Foo bar() print "called bar"

var main(->)
  // Break Foo!
  Foo removeMethod("bar")

  // Now try to call it!
  var foo = Foo new
  foo bar
end

When main() is type checked, Foo has a method called bar so it looks fine. But by the time we get to executing it, we’ve actually yanked that method out and the call will fail. Uh-oh!

Thankfully, this isn’t the end of the world. Because Magpie is dynamic, this won’t trash memory or go off into the weeds like a static language. You’ll just get a “method not found” error at runtime.

But the bigger question is, how should we address this situation? I’ve got three options I’m considering:

  1. Don’t worry about it. This is the current solution. Acknowledge that users can break things, but trust that they won’t. This is pretty much how every dynamic language works, and yet programmers manage to survive. Magpie’s philosophy is “better type checking than a dynamic language”, not “perfect bulletproof type checking”, so this fits.

  2. Don’t allow classes to be modified in ways that can break type checking. This is a safer solution that takes a little power from programmers. Magpie could allow you to add methods to a class, but not remove them once added. That would ensure that you can’t imperatively break a class’s type guarantee after it’s been checked.
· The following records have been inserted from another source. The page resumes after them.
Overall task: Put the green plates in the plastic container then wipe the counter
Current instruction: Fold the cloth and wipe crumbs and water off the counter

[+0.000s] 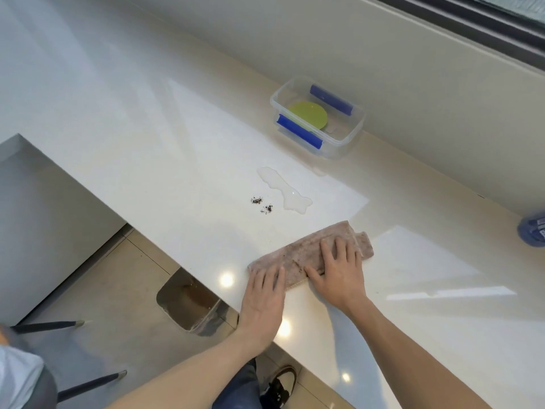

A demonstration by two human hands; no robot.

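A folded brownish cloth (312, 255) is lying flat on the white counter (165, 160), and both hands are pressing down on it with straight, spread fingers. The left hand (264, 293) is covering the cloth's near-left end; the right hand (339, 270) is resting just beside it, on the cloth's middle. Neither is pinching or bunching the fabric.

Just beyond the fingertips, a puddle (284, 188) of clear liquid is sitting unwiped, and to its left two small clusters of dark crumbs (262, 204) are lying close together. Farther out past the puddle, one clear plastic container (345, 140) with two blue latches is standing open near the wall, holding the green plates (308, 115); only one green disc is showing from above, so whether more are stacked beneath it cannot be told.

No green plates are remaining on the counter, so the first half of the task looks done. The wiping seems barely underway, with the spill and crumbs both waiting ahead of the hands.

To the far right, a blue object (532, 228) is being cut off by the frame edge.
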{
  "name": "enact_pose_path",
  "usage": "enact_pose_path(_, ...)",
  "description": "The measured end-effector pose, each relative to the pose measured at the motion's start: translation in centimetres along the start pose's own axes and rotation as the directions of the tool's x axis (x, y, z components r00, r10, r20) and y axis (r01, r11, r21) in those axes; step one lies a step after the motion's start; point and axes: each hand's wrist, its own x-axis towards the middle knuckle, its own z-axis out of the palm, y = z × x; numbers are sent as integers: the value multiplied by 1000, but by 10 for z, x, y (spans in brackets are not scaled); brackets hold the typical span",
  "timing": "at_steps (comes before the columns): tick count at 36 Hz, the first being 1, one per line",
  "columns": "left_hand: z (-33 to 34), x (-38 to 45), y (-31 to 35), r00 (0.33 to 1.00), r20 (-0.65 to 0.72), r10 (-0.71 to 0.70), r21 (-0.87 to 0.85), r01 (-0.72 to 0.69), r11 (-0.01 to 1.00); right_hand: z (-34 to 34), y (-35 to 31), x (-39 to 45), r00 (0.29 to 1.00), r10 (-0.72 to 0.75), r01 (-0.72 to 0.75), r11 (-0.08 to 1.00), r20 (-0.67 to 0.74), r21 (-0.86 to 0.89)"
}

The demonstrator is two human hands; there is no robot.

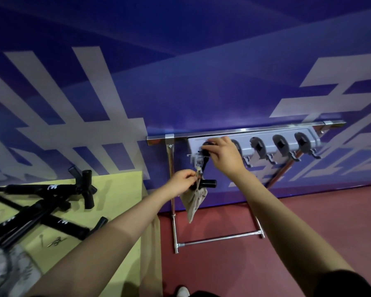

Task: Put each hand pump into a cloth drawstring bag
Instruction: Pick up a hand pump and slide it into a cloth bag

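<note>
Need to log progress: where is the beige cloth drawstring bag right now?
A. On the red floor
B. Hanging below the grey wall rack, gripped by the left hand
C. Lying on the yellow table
B: the beige cloth drawstring bag dangles beneath the grey wall rack, its top gripped by the left hand.

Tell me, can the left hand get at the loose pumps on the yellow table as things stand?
Probably not yet. The left hand is pinching the drawstring of the cloth bag hanging at the rack. The pumps lie uncovered nearby on its side, so it could once freed.
</note>
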Motion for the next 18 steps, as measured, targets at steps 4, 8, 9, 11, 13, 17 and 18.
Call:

  3. Freeze classes after type checking. This is the strictest solution. Once a class has been type checked, mark it as frozen. After that, any attempts to modify it at runtime would fail. You could create new unfrozen classes after type checking, but everything that’s gone through the checker gets locked down.

I’m leaning towards the first option because it’s simplest and most flexible, but I’m open to thoughts one way or the other.

Thoughts?

So that’s what I came up with. The code that’s structured like a dynamic language runs dynamically. The code that’s called from main() runs after type checking like a static language. The implementation is still very rough, but it seems to actually kind of work, strangely enough.